Cada um dos quatro dias da semana iorubá tradicional, chamada ossé, é dedicado a uma divindade (Ojô Awô, Ojô Ogum, Ojô Xangô, Ojô Obatalá, respectivamente, dia do segredo ou de Ifá, dia de Ogum etc.), regulando uma atividade essencial para a vida de todos os iorubás tradicionais: o mercado. O mercado ou feira funciona em cada aldeia e cidade num dos dias da semana, todas as semanas ou a cada duas, três ou quatro semanas. Até hoje, as mulheres vão vender seus produtos nos mercados de diferentes cidades, fazendo dessa atividade uma instituição fundamental para a sociabilidade iorubá e a regulação do cotidiano. Os iorubás tradicionais reconheciam a existência do mês lunar, mas lhe davam pouca importância, sendo muito mais importantes as épocas de realização das grandes festas religiosas, marcadas pelas estações e fases agrícolas do ano, que eles chamavam de odum. O dia era dividido não em horas, mas em períodos, que poderíamos traduzir por expressões como “de manhã cedo”, “antes do sol a pino”, “com o sol na vertical”, “de tardinha” etc. A noite era marcada pelo cantar do galo.

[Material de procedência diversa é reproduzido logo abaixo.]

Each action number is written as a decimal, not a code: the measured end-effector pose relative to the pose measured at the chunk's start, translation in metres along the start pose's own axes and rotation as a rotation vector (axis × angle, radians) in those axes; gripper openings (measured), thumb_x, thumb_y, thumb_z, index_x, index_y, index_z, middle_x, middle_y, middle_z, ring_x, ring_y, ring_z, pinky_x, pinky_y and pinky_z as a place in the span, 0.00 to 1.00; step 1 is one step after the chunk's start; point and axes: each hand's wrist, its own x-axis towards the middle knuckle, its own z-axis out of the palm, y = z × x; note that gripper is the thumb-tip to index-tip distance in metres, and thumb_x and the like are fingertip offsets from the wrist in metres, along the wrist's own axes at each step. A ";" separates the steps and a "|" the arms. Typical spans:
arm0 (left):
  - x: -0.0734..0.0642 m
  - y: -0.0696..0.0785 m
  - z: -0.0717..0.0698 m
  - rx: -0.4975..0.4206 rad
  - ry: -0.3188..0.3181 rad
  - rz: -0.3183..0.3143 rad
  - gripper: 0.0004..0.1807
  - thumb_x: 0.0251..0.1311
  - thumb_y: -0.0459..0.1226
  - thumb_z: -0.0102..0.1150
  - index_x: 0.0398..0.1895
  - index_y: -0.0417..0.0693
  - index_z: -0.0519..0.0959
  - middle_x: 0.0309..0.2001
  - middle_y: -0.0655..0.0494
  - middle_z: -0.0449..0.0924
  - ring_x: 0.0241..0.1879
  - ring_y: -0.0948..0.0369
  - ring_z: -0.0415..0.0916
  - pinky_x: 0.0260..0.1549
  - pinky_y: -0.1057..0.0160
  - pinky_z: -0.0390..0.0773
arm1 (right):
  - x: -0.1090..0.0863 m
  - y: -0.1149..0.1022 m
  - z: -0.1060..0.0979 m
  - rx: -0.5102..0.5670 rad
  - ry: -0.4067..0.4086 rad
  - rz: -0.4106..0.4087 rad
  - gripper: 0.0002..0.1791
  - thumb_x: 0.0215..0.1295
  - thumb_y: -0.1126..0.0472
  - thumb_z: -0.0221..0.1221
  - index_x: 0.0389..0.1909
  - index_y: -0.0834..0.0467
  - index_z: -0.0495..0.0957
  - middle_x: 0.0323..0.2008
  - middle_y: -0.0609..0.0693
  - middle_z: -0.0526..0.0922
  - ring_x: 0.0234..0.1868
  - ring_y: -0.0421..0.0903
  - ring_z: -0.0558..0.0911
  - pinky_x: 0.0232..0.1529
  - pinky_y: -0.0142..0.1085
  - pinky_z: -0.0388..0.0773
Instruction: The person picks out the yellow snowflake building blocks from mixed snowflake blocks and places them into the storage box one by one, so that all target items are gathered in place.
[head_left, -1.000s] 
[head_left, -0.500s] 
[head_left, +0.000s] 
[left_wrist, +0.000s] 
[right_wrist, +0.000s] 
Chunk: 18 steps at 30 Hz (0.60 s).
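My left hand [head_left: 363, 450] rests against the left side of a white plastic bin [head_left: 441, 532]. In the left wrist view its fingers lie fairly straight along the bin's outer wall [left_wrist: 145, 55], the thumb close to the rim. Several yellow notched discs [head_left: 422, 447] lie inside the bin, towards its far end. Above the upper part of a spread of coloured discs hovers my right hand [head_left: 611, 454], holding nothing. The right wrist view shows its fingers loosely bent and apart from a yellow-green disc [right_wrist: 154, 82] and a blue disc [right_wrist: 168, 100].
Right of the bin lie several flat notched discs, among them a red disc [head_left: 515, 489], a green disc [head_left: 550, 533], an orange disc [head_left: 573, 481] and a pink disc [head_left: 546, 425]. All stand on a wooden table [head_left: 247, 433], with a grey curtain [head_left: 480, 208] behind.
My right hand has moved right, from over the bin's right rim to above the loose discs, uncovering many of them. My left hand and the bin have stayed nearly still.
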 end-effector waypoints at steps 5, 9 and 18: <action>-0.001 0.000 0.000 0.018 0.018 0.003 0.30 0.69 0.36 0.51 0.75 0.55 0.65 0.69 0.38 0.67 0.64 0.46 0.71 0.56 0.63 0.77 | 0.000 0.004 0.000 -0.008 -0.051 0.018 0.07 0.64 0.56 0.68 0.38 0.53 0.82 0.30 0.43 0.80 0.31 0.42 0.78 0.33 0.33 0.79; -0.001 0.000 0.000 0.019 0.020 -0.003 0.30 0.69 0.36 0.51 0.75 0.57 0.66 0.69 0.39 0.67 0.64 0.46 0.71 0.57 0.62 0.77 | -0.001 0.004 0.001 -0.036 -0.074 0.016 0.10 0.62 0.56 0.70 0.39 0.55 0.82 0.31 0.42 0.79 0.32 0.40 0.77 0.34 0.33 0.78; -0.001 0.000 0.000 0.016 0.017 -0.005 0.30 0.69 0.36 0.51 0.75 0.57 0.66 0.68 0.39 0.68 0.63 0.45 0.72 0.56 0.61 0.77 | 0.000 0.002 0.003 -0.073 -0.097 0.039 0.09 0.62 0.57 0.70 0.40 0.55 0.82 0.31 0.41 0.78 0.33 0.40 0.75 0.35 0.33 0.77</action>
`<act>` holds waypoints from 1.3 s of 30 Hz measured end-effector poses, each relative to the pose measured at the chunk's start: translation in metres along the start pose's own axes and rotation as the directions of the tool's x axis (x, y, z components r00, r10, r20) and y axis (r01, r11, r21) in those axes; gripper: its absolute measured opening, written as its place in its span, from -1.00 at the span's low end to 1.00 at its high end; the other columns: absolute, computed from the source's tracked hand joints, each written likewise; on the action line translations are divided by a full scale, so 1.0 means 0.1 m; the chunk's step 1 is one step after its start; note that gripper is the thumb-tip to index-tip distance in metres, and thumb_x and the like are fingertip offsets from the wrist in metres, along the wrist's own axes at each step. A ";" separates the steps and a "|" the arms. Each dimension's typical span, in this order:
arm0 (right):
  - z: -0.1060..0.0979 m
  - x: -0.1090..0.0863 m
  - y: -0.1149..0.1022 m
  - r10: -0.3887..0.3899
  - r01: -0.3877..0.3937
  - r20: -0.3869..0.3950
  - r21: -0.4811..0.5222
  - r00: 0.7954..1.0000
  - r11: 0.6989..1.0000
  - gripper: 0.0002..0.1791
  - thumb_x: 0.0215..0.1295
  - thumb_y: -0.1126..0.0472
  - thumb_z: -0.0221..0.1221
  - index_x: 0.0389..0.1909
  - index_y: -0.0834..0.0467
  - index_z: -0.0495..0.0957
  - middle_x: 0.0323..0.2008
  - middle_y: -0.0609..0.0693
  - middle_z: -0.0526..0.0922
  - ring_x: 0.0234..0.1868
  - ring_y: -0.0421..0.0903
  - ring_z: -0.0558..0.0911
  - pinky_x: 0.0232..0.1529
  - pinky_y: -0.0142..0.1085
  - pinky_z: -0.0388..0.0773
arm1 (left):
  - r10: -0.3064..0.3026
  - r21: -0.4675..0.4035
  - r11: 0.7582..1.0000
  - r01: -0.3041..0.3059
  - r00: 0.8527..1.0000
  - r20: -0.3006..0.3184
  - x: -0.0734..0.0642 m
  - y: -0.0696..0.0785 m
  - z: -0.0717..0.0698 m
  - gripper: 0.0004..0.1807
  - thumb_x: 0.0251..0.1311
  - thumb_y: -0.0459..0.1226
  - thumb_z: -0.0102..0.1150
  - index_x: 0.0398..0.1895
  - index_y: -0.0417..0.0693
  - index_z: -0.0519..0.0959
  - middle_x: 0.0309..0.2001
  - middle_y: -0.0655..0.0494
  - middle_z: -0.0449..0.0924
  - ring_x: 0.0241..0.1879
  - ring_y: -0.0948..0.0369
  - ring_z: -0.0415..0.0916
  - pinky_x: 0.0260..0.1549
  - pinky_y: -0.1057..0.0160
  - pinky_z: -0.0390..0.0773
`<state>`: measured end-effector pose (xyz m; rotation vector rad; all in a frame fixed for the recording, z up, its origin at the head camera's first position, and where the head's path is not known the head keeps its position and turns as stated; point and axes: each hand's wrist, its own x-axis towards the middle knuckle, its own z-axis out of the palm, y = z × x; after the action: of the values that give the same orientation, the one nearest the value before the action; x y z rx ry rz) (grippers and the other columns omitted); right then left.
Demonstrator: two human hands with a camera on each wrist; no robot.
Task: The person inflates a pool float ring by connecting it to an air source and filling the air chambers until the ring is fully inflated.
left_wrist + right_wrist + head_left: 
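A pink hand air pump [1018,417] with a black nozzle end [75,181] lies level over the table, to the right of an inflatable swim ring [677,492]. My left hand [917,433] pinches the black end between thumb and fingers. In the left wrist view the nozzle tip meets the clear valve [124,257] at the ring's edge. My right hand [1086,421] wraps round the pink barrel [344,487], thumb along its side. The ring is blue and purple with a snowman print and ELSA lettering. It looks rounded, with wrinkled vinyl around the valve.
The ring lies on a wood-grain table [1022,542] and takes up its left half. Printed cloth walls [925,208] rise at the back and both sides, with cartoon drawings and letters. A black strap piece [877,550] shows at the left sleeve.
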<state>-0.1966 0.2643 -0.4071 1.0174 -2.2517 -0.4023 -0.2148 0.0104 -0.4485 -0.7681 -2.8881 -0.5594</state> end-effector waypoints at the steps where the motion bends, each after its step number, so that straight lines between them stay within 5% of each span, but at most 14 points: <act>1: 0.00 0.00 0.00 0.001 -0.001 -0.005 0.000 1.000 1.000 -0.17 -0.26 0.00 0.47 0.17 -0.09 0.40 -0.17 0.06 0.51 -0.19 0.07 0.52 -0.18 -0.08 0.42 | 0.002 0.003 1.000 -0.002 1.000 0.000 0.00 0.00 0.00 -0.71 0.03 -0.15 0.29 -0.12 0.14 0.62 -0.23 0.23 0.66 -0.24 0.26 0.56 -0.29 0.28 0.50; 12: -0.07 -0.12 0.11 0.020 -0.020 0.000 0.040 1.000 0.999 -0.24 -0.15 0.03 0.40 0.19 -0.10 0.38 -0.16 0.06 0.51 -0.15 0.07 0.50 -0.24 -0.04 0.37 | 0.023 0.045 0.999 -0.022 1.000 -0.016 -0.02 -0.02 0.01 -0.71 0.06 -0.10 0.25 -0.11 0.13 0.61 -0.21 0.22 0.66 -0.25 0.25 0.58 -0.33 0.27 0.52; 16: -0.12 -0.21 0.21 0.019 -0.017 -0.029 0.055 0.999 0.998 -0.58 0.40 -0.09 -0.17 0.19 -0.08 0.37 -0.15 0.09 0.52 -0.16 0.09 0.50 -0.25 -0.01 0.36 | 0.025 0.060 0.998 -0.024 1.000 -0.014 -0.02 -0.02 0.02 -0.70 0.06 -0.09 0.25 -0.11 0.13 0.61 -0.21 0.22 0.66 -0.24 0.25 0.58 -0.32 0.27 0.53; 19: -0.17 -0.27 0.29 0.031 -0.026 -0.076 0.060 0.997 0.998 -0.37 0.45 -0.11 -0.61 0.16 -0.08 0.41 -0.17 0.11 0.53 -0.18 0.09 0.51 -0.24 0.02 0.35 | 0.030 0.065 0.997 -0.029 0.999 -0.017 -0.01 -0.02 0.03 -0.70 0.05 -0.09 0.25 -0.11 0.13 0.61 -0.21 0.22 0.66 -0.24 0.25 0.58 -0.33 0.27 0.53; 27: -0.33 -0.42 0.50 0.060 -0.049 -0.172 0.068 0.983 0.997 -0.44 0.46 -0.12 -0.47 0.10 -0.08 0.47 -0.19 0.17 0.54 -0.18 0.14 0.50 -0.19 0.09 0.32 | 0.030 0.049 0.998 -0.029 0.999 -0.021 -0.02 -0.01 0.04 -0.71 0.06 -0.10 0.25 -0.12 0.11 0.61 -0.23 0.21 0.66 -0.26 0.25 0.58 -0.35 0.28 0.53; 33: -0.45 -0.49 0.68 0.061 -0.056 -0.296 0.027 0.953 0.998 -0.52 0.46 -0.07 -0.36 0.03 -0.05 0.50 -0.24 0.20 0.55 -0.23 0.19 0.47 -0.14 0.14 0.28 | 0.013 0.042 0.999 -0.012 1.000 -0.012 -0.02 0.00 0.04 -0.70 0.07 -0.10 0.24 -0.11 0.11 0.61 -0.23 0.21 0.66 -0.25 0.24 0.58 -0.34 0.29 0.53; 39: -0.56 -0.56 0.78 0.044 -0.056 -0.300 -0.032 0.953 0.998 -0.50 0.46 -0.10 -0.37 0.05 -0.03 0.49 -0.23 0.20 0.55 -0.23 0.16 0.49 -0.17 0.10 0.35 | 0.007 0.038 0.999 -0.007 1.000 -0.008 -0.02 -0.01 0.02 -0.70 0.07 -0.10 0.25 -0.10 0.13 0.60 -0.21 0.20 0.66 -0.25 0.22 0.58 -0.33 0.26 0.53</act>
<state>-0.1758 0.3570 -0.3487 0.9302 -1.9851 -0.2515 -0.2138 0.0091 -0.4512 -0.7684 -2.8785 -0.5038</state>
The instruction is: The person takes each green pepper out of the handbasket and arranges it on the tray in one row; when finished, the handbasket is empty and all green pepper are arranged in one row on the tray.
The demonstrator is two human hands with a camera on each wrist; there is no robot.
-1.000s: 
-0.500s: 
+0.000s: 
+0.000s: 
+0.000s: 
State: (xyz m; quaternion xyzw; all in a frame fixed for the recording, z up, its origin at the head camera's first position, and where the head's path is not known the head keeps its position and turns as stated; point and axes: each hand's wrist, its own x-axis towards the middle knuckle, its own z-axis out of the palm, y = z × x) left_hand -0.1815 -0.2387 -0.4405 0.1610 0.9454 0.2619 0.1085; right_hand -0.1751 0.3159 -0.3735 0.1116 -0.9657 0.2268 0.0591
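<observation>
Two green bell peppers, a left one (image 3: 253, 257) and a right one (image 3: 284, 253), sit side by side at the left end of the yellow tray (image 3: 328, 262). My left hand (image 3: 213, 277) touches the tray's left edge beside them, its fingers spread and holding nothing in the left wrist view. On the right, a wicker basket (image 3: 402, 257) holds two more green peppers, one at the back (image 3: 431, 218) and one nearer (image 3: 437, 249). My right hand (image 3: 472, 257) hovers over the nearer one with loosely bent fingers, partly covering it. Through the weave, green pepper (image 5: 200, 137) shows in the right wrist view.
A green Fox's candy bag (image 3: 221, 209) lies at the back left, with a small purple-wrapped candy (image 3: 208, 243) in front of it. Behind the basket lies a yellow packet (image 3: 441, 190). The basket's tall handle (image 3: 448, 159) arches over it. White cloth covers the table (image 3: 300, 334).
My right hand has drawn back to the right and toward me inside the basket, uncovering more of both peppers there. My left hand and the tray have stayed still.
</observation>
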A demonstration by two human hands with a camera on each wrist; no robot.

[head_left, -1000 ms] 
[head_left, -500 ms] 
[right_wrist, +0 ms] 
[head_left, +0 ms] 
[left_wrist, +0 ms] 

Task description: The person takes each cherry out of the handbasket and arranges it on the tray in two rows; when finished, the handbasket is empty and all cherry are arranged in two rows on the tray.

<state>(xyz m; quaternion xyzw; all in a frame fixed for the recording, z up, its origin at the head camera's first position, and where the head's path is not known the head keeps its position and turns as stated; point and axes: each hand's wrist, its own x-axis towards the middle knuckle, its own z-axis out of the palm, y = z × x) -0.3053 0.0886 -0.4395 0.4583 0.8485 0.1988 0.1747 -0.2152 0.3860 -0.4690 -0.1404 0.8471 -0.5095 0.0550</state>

A contagem dos dias e das semanas era praticada em função de cada evento, de modo que a mulher era capaz de controlar a duração de sua gestação, assim como o homem contava o desenrolar dos seus cultivos, mas sem datação (Ellis, 1974, pp. 142-151). Os iorubás tradicionais consideravam duas grandes estações, uma chuvosa e outra seca, separadas por uma estação de fortes ventos, de modo que cada ano podia durar alguns dias a mais ou a menos, dependendo do atraso ou adiantamento das estações, mas isso não importava, uma vez que os dias não eram contados. Os anos passavam como passavam as semanas e os dias, num fruir repetitivo, não se computando aritmeticamente cada repetição.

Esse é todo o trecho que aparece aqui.